2. A beam of light passes through an opening whose size is comparable to its wavelength \( \lambda \). A purely geometrical ray picture is expected to fail mainly because
ⓐ. the aperture acts like an ordinary wide opening
ⓑ. wave spreading near the aperture edges
ⓒ. only the colour changes inside the opening
ⓓ. the emerging rays become exactly parallel
Correct Answer: wave spreading near the aperture edges
Explanation: Ray optics works best when the size of apertures or obstacles is very large compared with the wavelength \( \lambda \) of light. In that case, bending or spreading around edges is very small, so straight rays give a good approximation. When the opening is comparable to \( \lambda \), the wave nature becomes noticeable and the light spreads into regions that a simple ray diagram would mark as shadow. This spreading is the basic idea behind diffraction. The frequency does not become random just because light passes through a small opening, so the failure is due to wave spreading rather than a change of \( \nu \).
3. Which observation most directly points to the need for superposition of light waves?
ⓐ. alternate bright and dark bands from coherent slits
ⓑ. A plane mirror forms a virtual image by reflection
ⓒ. A straight rod casts a sharp shadow in ordinary sunlight
ⓓ. A lens focuses parallel rays toward its principal focus
Correct Answer: alternate bright and dark bands from coherent slits
Explanation: Alternate bright and dark bands are a signature of interference. Interference is explained by superposition, where two light waves meet and their displacements combine at the same point. Bright regions form when the waves reinforce each other, while dark regions form when they cancel or nearly cancel. A plane mirror image and a lens focusing a beam can often be described by ray optics. The bright-dark band pattern cannot be explained by only drawing independent straight rays because the relative phase of the waves matters.
4. Polarised sunglasses reduce glare because they make use of the fact that light waves can have their vibrations
ⓐ. made parallel to the propagation direction
ⓑ. restricted only along the direction of propagation
ⓒ. blocked equally in all transverse directions
ⓓ. restricted in one transverse direction
Correct Answer: restricted in one transverse direction
Explanation: Polarisation means that the vibrations of a transverse wave are restricted to a particular plane or direction. Light can be polarised because its vibrations are transverse to the direction of propagation. Polaroid materials transmit vibrations mainly along one transmission axis and reduce components in the perpendicular direction. Glare from horizontal surfaces is often partially polarised, so suitable sunglasses can reduce it. Longitudinal waves cannot be polarised in this way because their vibrations are along the direction of travel.

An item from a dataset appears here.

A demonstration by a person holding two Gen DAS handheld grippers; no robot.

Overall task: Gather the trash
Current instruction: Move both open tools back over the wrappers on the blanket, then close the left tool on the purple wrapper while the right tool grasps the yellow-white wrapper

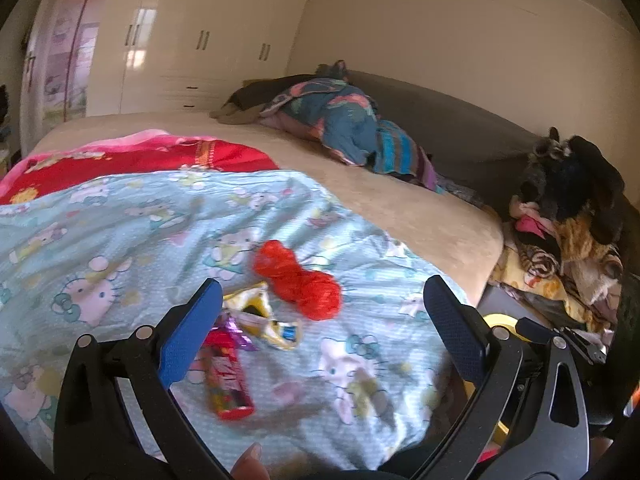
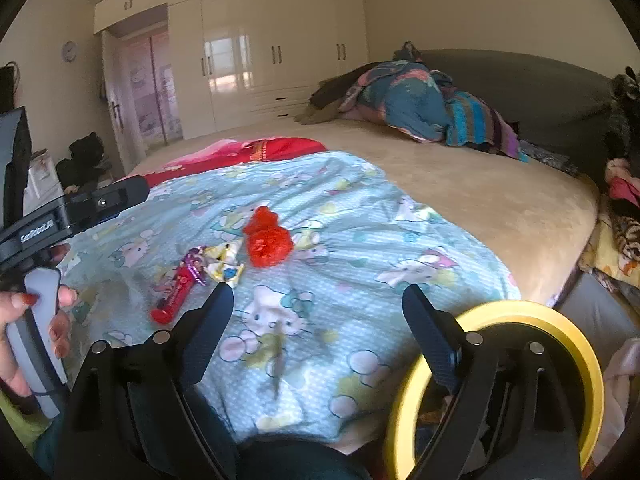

5. Match the observation with the wave-optics idea most closely involved.
| Observation | Wave-optics idea |
| P. Colours produced by overlapping reflected light waves | 1. Polarisation |
| Q. Spreading of light after passing through a very narrow slit | 2. Diffraction |
| R. Reduction of glare by a polaroid sheet | 3. Interference |
ⓐ. P-3, Q-1, R-2
ⓑ. P-1, Q-2, R-3
ⓒ. P-2, Q-3, R-1
ⓓ. P-3, Q-2, R-1
Correct Answer: P-3, Q-2, R-1
Explanation: Colours due to overlapping light waves are connected with interference, because the observed brightness or colour depends on how waves superpose. Spreading of light through a narrow slit is diffraction, which becomes noticeable when the slit width is comparable to the wavelength \( \lambda \). Reduction of glare by a polaroid sheet uses polarisation, because the polaroid selects one vibration direction more strongly than the perpendicular one. The three observations involve different wave aspects, even though all belong to wave optics. The key separation is that interference is about overlap, diffraction is about spreading, and polarisation is about vibration direction.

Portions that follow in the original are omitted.